(WHAT TO DO): Extract every line below that contains the word "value".

(TASK DATA):
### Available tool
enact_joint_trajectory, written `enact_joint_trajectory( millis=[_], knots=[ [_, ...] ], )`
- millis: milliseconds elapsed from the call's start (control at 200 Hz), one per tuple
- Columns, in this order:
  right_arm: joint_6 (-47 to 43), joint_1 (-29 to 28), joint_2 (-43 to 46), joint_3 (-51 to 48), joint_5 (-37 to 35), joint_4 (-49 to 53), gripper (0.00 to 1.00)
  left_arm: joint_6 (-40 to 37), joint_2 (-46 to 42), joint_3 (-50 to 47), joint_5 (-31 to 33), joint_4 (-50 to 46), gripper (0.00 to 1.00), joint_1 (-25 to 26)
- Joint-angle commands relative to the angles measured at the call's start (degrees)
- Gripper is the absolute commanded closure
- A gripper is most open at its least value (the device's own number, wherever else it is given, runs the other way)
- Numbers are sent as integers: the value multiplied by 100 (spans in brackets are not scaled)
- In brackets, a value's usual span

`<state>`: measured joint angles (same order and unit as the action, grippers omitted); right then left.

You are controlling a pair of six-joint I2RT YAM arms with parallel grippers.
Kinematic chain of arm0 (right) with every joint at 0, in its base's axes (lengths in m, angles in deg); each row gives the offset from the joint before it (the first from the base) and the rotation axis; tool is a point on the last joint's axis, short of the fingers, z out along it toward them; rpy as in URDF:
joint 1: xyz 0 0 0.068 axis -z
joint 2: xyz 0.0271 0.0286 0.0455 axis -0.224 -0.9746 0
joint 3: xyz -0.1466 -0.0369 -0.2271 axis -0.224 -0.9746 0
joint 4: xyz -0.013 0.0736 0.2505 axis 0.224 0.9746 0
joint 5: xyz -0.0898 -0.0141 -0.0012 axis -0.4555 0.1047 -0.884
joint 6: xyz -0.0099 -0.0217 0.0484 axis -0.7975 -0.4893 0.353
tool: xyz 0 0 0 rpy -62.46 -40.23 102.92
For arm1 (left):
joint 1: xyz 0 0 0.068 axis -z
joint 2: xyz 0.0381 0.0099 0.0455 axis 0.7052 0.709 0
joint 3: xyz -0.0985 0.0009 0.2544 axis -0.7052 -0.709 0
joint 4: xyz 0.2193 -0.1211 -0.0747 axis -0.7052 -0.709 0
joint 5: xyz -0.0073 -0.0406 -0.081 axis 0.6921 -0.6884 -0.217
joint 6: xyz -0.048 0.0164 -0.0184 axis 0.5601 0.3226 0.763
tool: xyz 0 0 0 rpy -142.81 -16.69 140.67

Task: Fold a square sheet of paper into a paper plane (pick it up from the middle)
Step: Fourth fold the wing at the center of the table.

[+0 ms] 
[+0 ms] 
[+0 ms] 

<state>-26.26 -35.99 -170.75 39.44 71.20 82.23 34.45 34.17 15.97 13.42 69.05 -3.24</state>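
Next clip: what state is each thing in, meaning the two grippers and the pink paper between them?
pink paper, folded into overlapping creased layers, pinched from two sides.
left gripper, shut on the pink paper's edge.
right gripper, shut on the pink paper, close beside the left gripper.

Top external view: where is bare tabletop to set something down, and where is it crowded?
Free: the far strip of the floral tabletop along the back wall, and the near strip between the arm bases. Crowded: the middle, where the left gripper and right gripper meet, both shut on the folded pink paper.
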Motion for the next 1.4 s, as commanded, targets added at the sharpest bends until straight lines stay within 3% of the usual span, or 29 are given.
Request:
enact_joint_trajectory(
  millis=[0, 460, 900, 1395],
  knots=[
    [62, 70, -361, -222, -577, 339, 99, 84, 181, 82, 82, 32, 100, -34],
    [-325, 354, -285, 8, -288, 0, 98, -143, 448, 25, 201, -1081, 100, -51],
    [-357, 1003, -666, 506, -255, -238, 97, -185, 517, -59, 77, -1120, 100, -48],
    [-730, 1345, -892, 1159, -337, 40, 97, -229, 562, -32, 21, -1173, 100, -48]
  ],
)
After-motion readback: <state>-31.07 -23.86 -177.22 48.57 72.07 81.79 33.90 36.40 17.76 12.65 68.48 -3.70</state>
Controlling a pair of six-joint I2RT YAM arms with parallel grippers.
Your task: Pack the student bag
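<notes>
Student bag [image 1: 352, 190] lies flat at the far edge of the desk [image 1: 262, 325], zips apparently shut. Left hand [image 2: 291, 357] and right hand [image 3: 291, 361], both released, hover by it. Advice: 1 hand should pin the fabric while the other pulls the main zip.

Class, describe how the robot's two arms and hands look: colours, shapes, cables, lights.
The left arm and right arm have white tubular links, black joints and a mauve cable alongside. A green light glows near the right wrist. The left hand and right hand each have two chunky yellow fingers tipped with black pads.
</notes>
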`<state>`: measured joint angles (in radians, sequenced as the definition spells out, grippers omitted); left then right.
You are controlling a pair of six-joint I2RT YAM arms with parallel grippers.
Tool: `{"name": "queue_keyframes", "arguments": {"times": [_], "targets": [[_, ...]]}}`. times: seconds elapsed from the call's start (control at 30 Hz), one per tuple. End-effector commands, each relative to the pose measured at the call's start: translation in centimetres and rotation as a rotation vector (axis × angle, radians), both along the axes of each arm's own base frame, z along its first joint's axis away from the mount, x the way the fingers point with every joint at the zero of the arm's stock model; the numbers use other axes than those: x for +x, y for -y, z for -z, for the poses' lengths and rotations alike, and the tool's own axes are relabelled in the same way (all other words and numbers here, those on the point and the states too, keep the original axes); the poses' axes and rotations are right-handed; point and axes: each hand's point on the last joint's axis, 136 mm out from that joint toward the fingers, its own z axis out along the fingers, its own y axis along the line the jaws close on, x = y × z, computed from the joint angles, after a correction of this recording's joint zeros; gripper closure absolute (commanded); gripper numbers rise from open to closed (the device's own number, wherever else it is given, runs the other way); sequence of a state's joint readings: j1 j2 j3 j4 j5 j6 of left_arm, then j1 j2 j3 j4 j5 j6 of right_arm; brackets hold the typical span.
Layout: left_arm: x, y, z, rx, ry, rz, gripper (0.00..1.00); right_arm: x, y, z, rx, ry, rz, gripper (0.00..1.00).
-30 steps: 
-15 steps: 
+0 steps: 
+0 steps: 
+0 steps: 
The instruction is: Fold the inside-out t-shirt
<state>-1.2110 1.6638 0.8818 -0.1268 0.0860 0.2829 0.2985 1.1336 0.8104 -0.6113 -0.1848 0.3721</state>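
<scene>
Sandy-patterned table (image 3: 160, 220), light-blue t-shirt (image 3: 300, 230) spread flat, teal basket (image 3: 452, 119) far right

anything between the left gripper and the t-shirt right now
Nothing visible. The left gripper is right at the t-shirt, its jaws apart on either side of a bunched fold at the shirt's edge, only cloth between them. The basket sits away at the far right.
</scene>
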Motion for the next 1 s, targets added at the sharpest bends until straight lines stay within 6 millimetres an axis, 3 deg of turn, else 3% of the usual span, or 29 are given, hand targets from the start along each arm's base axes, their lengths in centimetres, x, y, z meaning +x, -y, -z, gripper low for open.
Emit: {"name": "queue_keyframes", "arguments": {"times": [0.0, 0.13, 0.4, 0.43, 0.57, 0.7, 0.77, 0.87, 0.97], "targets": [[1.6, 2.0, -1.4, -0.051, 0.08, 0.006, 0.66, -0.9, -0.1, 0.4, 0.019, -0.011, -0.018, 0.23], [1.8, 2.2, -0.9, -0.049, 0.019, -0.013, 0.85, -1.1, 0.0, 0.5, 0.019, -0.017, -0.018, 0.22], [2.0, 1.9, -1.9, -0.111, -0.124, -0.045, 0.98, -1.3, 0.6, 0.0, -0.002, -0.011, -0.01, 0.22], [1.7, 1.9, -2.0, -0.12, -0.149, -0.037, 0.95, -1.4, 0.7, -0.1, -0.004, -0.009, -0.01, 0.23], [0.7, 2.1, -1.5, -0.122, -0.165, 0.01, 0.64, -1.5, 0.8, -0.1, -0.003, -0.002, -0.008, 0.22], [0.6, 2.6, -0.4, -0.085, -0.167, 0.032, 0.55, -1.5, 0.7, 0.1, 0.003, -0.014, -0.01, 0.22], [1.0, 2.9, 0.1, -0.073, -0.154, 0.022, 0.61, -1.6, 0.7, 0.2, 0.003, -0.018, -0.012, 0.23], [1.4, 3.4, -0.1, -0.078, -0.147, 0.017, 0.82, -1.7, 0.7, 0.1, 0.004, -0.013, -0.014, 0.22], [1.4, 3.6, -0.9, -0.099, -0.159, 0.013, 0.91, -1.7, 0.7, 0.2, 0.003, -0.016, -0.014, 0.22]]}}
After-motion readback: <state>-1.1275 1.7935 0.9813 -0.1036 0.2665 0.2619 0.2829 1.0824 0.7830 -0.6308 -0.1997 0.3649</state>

(WRITTEN ANSWER):
- A gripper is most open at its least value (the device's own number, wherever else it is given, runs the other way)
- Numbers are sent as integers: the value multiplied by 100 (spans in brackets are not scaled)
- In brackets, a value's usual span

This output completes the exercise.